* _ACTIVITY_:
Restate word for word the lines of the material below, from the line with "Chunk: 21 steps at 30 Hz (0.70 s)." to the line with "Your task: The", both lines included, and no others.

* _GIVEN MATERIAL_:
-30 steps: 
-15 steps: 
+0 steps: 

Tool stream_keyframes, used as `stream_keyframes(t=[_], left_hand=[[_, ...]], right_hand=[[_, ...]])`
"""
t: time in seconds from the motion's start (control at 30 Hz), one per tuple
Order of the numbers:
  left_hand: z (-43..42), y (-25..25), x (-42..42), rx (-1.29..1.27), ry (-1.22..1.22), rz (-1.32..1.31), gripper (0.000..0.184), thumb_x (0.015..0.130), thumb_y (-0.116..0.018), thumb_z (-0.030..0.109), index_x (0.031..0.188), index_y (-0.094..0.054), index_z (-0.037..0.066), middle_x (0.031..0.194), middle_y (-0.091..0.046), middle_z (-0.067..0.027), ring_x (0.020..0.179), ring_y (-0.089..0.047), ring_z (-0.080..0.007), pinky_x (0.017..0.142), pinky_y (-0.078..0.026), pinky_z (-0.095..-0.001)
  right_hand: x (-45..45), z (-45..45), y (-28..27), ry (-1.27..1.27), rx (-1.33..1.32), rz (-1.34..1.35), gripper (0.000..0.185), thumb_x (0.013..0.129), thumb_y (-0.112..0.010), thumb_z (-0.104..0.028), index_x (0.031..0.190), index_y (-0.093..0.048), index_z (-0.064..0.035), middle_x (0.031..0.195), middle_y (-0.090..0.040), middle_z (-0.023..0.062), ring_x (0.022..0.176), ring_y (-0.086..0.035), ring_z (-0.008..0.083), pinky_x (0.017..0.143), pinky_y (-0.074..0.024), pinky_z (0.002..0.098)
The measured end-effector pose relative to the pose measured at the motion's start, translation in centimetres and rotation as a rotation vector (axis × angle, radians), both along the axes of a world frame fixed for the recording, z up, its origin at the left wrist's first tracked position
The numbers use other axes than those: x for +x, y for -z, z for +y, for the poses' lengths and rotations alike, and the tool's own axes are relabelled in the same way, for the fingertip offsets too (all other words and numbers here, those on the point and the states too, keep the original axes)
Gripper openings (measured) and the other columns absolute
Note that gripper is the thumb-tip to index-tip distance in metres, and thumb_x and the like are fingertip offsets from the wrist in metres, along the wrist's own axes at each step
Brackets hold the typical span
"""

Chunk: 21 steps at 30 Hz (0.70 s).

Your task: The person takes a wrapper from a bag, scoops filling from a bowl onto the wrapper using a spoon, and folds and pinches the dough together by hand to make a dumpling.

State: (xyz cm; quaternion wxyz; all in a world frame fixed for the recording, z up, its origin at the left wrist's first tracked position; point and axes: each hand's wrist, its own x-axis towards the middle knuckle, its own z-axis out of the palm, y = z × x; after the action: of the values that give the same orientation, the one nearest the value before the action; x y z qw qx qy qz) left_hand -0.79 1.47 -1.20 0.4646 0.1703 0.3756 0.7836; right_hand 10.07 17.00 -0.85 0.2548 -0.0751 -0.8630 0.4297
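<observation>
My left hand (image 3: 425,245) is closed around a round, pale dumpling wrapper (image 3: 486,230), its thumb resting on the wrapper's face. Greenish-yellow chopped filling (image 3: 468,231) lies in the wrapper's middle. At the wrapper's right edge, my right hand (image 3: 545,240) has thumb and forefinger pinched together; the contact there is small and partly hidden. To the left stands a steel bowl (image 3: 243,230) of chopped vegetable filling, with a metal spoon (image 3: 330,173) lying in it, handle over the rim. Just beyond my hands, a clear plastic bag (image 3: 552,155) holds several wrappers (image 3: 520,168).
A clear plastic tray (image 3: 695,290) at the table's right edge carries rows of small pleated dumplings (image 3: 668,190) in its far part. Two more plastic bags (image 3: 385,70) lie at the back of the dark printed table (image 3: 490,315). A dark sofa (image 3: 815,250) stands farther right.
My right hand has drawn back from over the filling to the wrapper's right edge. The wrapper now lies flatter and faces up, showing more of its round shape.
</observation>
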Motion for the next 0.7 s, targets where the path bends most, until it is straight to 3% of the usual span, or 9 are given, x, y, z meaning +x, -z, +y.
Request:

* _RESPONSE TO THIS TASK_:
Chunk: 21 steps at 30 Hz (0.70 s).

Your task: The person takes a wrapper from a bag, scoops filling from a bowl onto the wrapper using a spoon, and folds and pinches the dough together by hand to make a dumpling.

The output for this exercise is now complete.